*** Begin section ***

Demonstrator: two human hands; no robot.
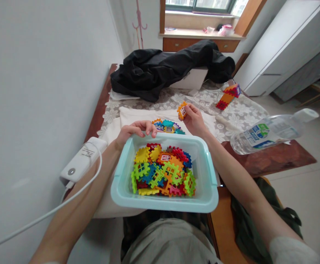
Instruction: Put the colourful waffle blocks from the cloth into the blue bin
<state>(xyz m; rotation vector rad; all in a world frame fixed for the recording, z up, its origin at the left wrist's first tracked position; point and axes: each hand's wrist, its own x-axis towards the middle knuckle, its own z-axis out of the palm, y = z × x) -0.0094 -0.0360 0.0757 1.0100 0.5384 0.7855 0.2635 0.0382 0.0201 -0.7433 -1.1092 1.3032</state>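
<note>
Beyond the tub's far rim, my right hand (193,118) pinches an orange interlocking building tile (182,110) with a white window insert. My left hand (138,131) rests by the far left corner of the light blue plastic tub (164,203), its fingers loosely bent and apart over the rim. Inside the tub lies a heap of toothed building tiles (162,170) in yellow, green, red, orange and blue. Just behind the tub, a group of blue, orange and purple tiles (168,126) lies on a white cloth (127,114), partly hidden by the rim.
At the right stand an orange and red tile structure (227,97) and a clear plastic bottle (270,132). A black garment (171,68) covers a white box (191,79) at the back. A white power strip (83,161) with its cable is beside my left forearm.
</note>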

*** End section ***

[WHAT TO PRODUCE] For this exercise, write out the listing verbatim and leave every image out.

[OUTPUT FOR THIS TASK]
Demonstrator: two human hands; no robot.
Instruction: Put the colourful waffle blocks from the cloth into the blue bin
<state>(xyz m; rotation vector rad; all in a world frame fixed for the recording, z up, its origin at the left wrist's first tracked position; point and axes: each hand's wrist, its own x-axis towards the middle knuckle, its own z-axis out of the palm, y = z × x) -0.0094 -0.0360 0.0757 1.0100 0.5384 0.7855 0.2635 0.0382 0.0201 -0.7433 -1.1092 1.3032</state>
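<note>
Beyond the tub's far rim, my right hand (193,118) pinches an orange interlocking building tile (182,110) with a white window insert. My left hand (138,131) rests by the far left corner of the light blue plastic tub (164,203), its fingers loosely bent and apart over the rim. Inside the tub lies a heap of toothed building tiles (162,170) in yellow, green, red, orange and blue. Just behind the tub, a group of blue, orange and purple tiles (168,126) lies on a white cloth (127,114), partly hidden by the rim.
At the right stand an orange and red tile structure (227,97) and a clear plastic bottle (270,132). A black garment (171,68) covers a white box (191,79) at the back. A white power strip (83,161) with its cable is beside my left forearm.
</note>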

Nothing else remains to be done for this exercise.